1) The children of today are born digitally oriented and they require an education that has to do with the real (and virtual) world in which they live. The traditional approach to education does not prepare them for the knowledge and mass information society in which we live.
However, the new digital technologies represent a magnificent tool to find information and to elucidate its meaning, but above all, to create.
To optimize this creative potential, children should be organized and taught according to their capacities and talents, not necessarily by ages.
At HUMANITREE, we will promote the development of each child starting from where he or she is already at, from what they already know, and of what comes naturally to them.
Attention is very personalized through small groups. This is the only way that teachers can detect and understand each child’s needs, providing him or her with the required follow-up attention.
But to free up their potential, children need appropriate guidance.
(2) Under this model, teachers need a completely different educational approach.
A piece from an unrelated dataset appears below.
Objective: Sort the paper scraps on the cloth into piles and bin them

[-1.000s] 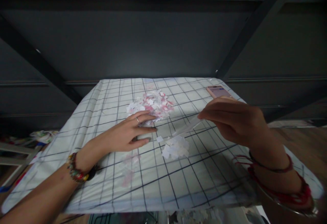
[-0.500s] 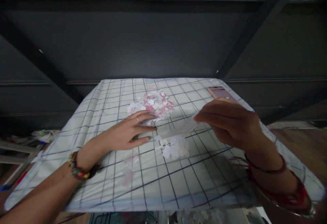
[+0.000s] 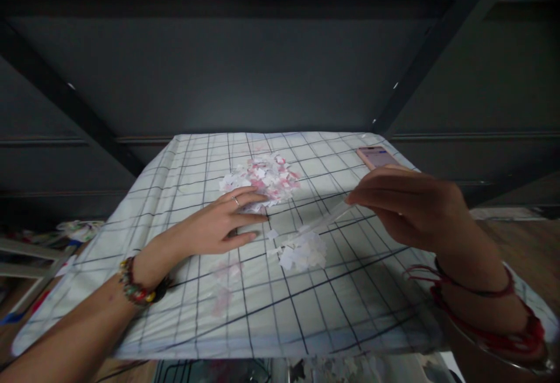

Teachers should stop giving the traditional “taking notes” approach and they should become advisors and guides that channel the children’s natural curiosities.
Under this new pedagogical approach, teachers ask good questions so that students can find the answers and discover that knowing, investigating, and studying can be fun-filled activities.
These guides also offer the student the context of what is occurring in the world, while they assure the necessary precision and thoroughness so that the answers are correct.
The current system leads children to reject learning because it is considered boring, since teachers talk instead of listening; they impose but don’t stimulate; they transmit instead of teaching their pupils to think and to discern; unfortunately, they do not allow the children to discover for themselves.
The teachers of HUMANITREE will not evaluate a child through a rigid methodology in which few can emerge outstanding, but instead they will take into account each student's evolution based on the assumption that he or she is in the process of developing.
(3) Our role as parents is that of the mythical archer in Gibran’s poem.
Only today children are not arrows. They’re closer to rockets, which go very far with movement that cannot be totally controlled, but rather can be pointed in the right direction and configured from the beginning.
This is what the education in which we should participate actively as parents is about.